Problem description
Each line of the listing below containing the word "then" should be returned.

Material shown

※ ※ ※

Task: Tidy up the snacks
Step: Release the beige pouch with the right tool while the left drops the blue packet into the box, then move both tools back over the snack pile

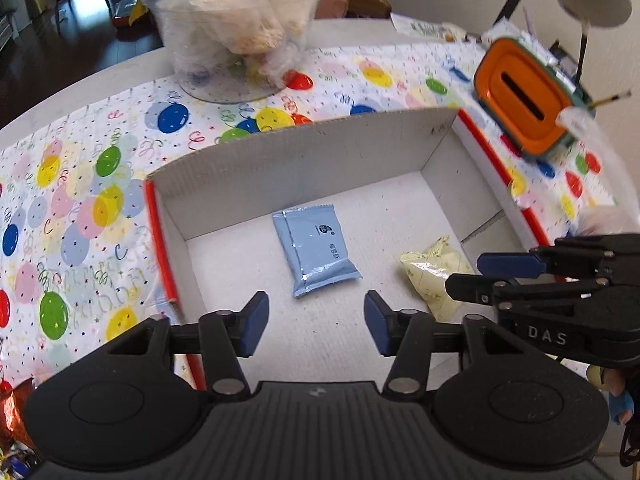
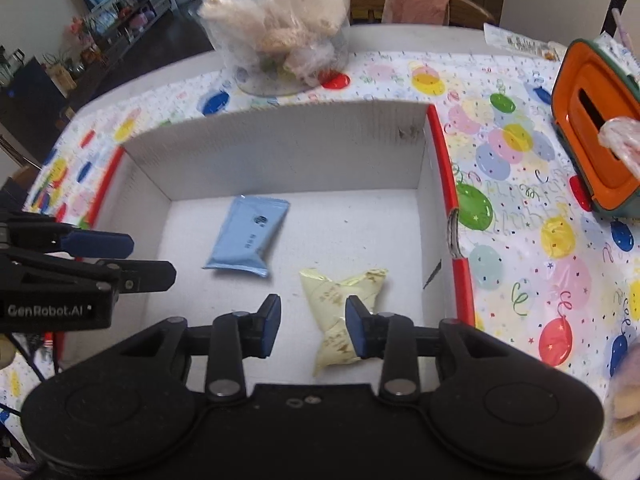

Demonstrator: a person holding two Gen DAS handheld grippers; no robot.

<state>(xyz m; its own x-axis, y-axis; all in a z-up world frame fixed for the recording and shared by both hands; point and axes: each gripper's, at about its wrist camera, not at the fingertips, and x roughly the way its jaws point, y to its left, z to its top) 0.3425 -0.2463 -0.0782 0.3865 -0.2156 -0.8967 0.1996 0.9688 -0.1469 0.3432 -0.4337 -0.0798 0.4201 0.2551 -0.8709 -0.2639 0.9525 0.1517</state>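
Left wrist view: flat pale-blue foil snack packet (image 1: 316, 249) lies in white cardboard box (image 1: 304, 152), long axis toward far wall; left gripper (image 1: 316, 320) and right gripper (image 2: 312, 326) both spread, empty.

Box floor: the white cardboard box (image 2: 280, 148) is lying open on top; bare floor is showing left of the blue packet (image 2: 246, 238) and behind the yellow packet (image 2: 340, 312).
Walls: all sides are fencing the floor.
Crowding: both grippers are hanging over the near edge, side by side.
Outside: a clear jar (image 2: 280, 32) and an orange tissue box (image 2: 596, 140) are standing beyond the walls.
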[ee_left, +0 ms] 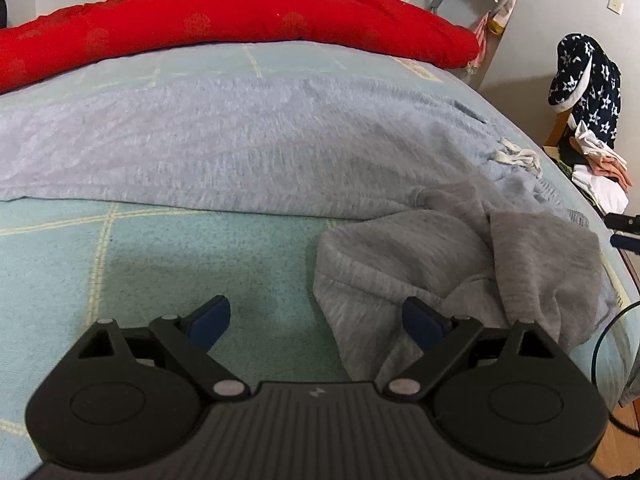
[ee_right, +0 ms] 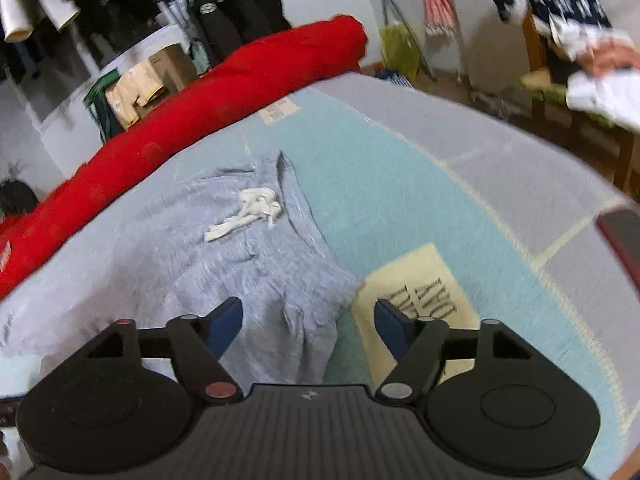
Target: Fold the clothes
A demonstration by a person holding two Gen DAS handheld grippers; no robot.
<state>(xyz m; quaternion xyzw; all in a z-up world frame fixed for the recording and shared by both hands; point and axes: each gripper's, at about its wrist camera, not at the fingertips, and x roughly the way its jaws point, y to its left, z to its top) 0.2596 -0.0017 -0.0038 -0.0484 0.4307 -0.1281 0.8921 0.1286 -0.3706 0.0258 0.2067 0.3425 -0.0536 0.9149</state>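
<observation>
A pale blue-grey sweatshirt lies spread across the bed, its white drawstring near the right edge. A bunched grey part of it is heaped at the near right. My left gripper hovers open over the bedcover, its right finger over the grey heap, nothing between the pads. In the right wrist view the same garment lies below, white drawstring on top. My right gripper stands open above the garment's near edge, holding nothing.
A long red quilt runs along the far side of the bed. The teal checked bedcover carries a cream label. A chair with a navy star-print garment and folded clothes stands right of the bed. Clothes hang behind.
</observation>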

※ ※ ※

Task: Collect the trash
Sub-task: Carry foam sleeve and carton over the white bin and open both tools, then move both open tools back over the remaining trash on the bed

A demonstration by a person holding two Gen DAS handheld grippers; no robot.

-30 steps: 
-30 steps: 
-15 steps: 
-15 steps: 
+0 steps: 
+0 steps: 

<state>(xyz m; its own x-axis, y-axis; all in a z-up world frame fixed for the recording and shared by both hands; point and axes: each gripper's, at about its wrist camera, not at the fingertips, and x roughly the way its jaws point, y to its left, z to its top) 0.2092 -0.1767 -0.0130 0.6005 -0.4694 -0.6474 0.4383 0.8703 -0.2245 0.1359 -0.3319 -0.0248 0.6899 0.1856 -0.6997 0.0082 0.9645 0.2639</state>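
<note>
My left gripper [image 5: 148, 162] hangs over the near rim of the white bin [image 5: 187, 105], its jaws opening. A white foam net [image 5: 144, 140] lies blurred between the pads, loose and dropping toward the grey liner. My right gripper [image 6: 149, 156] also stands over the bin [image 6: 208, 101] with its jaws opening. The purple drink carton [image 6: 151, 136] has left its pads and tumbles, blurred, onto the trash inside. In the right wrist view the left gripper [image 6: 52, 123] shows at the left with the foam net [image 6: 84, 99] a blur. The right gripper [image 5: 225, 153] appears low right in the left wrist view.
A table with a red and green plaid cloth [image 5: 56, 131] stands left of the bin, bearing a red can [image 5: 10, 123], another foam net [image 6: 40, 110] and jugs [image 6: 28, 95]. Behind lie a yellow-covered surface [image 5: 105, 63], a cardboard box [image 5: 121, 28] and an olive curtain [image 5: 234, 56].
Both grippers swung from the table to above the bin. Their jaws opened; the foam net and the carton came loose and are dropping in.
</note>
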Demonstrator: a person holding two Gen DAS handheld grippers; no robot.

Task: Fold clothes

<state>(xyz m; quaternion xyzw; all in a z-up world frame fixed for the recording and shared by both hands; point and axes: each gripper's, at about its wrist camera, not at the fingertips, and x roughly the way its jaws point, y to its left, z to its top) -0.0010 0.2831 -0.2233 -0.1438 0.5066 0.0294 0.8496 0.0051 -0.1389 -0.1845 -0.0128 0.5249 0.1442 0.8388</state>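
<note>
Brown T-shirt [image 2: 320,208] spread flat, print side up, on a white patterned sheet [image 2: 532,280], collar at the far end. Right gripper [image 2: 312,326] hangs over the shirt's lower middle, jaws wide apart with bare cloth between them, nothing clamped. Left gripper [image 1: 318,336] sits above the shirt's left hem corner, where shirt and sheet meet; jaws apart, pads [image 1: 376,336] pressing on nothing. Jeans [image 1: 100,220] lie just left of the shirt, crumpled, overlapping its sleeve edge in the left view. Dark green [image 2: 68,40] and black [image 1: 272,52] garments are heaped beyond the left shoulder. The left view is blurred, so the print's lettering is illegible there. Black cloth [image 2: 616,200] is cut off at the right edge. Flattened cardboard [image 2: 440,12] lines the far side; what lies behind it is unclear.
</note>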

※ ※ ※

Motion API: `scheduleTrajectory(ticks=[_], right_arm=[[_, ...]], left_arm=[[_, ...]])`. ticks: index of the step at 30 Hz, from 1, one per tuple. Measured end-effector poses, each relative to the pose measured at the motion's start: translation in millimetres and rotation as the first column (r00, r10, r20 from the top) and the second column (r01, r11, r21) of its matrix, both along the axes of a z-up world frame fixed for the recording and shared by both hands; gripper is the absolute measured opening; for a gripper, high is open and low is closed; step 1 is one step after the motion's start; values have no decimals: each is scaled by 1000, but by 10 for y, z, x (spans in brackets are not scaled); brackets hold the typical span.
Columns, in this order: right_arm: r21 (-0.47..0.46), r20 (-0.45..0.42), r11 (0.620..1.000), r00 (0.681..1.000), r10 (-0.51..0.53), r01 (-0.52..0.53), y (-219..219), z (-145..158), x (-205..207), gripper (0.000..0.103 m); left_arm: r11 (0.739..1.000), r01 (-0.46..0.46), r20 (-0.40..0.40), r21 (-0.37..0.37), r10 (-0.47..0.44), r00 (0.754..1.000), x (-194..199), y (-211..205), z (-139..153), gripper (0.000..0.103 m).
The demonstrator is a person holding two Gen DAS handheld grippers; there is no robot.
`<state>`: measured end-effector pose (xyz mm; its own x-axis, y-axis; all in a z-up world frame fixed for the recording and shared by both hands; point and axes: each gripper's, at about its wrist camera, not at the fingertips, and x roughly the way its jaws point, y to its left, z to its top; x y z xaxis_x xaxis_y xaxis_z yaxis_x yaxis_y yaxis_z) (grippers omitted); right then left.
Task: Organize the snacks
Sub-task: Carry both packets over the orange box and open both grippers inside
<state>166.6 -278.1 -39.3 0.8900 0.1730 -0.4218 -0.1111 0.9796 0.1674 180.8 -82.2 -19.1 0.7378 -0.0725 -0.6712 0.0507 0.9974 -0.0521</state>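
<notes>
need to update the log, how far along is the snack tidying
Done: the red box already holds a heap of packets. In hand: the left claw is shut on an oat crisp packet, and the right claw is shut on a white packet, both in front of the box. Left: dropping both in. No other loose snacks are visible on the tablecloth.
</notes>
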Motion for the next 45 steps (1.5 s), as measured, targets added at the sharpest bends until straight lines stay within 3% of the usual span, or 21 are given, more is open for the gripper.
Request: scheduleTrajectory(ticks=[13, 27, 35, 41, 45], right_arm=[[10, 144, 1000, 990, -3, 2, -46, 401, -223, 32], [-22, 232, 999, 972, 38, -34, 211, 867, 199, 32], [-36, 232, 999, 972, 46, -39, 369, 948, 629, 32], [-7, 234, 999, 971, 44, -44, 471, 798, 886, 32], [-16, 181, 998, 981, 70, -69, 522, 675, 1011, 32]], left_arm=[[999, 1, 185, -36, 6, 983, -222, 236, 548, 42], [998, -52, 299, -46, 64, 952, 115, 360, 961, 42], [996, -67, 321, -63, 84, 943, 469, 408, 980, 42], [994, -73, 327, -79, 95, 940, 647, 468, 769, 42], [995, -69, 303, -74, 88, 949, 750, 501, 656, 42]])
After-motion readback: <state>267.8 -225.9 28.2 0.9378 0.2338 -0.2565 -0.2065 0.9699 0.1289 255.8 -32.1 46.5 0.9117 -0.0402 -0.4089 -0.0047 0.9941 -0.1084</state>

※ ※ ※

Answer to the problem
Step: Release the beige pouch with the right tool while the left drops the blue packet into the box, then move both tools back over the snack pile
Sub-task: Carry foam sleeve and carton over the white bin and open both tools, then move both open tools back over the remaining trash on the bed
`<state>`: measured end-effector pose (xyz mm; its own x-axis, y-axis; all in a z-up world frame fixed for the recording and shared by both hands; point and axes: each gripper's, at about its wrist camera, not at the fingertips, and x roughly the way its jaws point, y to its left, z to its top; x y z xaxis_x xaxis_y xaxis_z yaxis_x yaxis_y yaxis_z) (grippers omitted); right then left.

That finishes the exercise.